Prompt |
Out of all the lines below, count those with the word "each". Give the number only.
── Dataset excerpt
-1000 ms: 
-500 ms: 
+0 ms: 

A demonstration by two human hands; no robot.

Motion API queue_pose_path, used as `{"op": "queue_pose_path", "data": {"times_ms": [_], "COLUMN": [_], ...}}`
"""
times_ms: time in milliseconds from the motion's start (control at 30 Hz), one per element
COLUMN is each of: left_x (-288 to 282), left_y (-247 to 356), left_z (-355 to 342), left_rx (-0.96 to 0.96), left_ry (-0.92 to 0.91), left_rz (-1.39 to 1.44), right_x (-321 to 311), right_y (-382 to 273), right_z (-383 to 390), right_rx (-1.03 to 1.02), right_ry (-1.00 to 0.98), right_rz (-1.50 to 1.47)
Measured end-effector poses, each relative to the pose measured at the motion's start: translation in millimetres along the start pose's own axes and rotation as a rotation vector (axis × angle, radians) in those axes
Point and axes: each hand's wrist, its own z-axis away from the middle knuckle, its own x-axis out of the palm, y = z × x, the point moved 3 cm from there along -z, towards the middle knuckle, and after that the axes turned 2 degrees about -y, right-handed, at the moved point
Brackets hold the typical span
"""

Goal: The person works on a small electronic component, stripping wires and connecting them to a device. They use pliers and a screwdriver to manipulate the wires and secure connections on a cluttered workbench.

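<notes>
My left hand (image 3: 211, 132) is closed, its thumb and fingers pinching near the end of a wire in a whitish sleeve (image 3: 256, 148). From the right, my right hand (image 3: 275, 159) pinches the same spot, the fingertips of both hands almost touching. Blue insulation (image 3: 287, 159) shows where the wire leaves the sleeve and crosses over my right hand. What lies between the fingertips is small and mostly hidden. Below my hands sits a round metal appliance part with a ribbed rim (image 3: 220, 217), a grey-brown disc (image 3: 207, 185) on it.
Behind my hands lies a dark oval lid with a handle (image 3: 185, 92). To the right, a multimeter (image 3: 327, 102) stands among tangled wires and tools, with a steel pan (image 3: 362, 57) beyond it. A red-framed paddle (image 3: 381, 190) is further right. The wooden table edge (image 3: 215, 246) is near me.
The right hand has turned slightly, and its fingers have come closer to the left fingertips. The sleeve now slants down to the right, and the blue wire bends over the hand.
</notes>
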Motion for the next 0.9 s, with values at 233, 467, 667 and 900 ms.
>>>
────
Exercise output |
3